Open on the Cotai Strip since mid-2016 (and echoing its Gallic namesake in Las Vegas), the Parisian Macao features a half-size replica Eiffel Tower, complete with observation decks and nightly light shows. The hotel itself has a mind-boggling 3,000 rooms and suites, all furnished to a high standard, and there are numerous dining, shopping and entertainment options.

Grand Coloane Resort

Formerly the Westin Resort Macau, this five-star getaway overlooks gardens and a sandy beach on Coloane Island. It's long been favoured by visitors seeking a bit of peace and quiet in upscale surrounds.
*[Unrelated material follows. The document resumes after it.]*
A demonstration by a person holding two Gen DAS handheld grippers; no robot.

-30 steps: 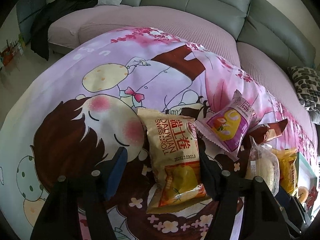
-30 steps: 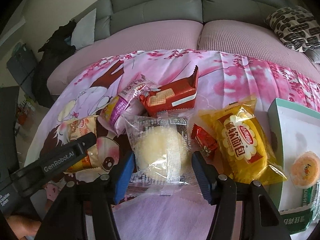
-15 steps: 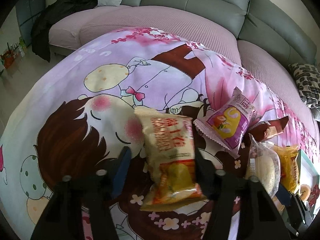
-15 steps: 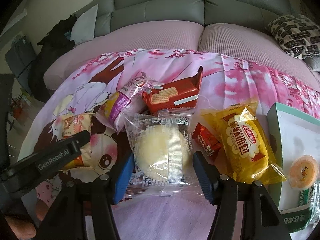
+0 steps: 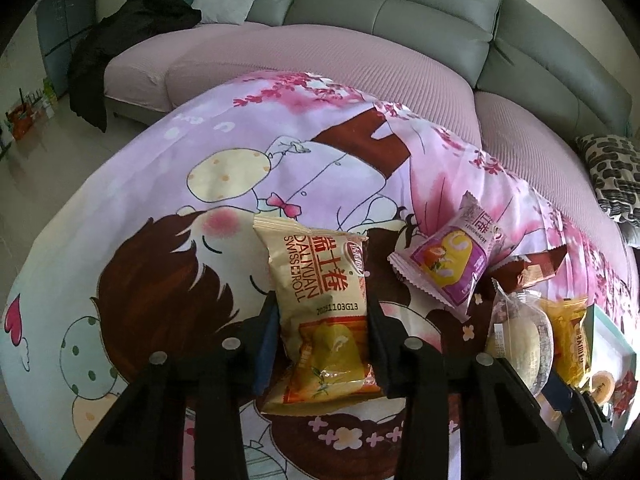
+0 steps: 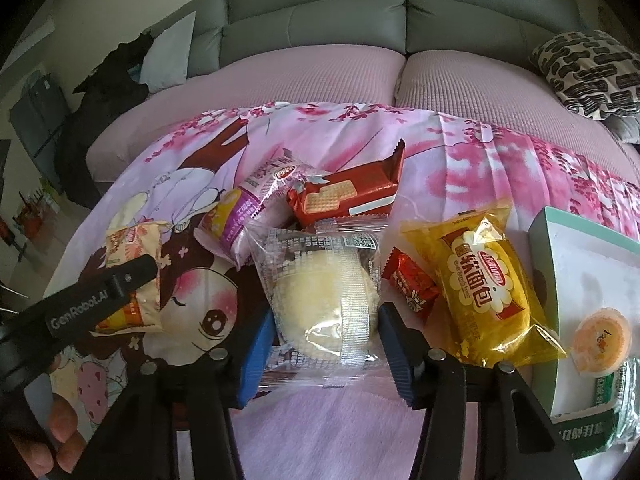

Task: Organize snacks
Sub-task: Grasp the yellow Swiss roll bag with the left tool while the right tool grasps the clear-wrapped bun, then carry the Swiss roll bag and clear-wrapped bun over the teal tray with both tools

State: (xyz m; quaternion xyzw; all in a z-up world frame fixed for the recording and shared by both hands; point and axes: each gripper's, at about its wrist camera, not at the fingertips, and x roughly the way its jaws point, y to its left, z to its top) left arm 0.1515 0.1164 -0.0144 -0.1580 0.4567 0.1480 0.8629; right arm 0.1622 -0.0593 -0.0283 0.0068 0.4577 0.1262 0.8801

Each room has a sea or beach view, and there's an excellent spa and an adjoining golf course.

San Va Hotel

This cheap traditional-style guesthouse has a decent location in downtown Macau on the historic Rua da Felicidade (Happiness Street). The rooms are simple but clean and comfortable, and some of the doubles and twins have en-suite shower and bathroom. It was established in 1873, and claims to be the oldest existing guesthouse in Macau.

Pousada de São Tiago

Built into what was once a 17th-century fort that defended Macau against hostile invaders, this traditional Portuguese pousada is a romantic place to stay. It commands a splendid view of the Inner Harbour, and the interior décor, with its flagstones, wooden rafters and blue tiles, is a delight.